Identity-based policy examples for Amazon RDS - Amazon Relational Database Service
Policy best practicesUsing the consoleAllow users to view their own permissionsAllow a user to create DB instances in an AWS accountPermissions required to use the consoleAllow a user to perform any describe action on any RDS resourceAllow a user to create a DB instance that uses the specified DB parameter group and subnet groupGrant permission for actions on a resource with a specific tag with two different valuesPrevent a user from deleting a DB instanceDeny all access to a resourceExample policies: Using condition keysUsing custom tags

Identity-based policy examples for Amazon RDS

By default, permission sets and roles don't have permission to create or modify Amazon RDS resources. They also can't perform tasks using the AWS Management Console, AWS CLI, or AWS API. An administrator must create IAM policies that grant permission sets and roles permission to perform specific API operations on the specified resources they need. The administrator must then attach those policies to the permission sets or roles that require those permissions.

To learn how to create an IAM identity-based policy using these example JSON policy documents, see Creating policies on the JSON tab in the IAM User Guide.

Policy best practices

Identity-based policies determine whether someone can create, access, or delete Amazon RDS resources in your account. These actions can incur costs for your AWS account. When you create or edit identity-based policies, follow these guidelines and recommendations:

  • Get started with AWS managed policies and move toward least-privilege permissions – To get started granting permissions to your users and workloads, use the AWS managed policies that grant permissions for many common use cases. They are available in your AWS account. We recommend that you reduce permissions further by defining AWS customer managed policies that are specific to your use cases. For more information, see AWS managed policies or AWS managed policies for job functions in the IAM User Guide.

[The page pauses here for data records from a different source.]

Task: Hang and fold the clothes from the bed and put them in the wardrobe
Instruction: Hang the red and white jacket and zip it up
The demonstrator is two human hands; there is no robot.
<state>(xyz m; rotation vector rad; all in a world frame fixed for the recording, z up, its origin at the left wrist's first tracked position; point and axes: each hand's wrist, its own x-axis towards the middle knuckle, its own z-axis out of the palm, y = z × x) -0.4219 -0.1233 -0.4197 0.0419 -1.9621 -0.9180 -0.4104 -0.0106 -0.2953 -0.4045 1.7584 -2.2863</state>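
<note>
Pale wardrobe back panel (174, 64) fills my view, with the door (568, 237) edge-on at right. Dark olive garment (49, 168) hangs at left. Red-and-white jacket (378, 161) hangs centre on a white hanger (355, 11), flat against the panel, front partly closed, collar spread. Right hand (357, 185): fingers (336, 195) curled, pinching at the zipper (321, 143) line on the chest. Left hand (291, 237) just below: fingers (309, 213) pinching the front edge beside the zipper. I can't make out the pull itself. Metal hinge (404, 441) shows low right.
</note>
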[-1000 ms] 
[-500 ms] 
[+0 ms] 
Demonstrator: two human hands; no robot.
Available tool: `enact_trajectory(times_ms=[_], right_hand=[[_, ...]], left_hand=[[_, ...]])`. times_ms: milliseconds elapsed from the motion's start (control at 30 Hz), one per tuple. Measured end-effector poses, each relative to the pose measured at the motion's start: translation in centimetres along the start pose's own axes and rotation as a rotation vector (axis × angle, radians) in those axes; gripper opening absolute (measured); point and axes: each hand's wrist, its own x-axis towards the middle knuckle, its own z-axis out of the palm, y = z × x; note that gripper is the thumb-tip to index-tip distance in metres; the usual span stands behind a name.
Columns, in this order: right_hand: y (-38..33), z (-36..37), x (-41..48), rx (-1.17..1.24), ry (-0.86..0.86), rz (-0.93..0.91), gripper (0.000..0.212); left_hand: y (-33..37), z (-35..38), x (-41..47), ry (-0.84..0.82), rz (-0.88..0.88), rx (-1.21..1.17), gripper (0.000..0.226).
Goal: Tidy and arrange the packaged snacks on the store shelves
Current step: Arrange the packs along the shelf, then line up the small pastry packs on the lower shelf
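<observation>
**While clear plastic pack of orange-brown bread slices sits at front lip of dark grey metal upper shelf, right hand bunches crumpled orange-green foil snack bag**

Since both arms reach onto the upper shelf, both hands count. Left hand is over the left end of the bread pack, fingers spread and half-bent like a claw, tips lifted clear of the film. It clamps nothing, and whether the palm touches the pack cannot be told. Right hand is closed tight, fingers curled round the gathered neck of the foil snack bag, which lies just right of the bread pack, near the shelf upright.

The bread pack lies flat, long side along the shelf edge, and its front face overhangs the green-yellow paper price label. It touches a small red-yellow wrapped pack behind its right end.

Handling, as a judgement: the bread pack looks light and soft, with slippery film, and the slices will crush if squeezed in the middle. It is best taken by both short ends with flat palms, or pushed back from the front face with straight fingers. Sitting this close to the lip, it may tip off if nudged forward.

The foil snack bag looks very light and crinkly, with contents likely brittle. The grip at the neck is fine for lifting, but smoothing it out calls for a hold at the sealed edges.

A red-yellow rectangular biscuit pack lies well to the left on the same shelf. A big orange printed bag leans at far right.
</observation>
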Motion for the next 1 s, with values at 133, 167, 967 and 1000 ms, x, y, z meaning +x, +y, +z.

  • Apply least-privilege permissions – When you set permissions with IAM policies, grant only the permissions required to perform a task. You do this by defining the actions that can be taken on specific resources under specific conditions, also known as least-privilege permissions. For more information about using IAM to apply permissions, see Policies and permissions in IAM in the IAM User Guide.

  • Use conditions in IAM policies to further restrict access – You can add a condition to your policies to limit access to actions and resources. For example, you can write a policy condition to specify that all requests must be sent using SSL. You can also use conditions to grant access to service actions if they are used through a specific AWS service, such as AWS CloudFormation. For more information, see IAM JSON policy elements: Condition in the IAM User Guide.

  • Use IAM Access Analyzer to validate your IAM policies to ensure secure and functional permissions – IAM Access Analyzer validates new and existing policies so that the policies adhere to the IAM policy language (JSON) and IAM best practices. IAM Access Analyzer provides more than 100 policy checks and actionable recommendations to help you author secure and functional policies. For more information, see IAM Access Analyzer policy validation in the IAM User Guide.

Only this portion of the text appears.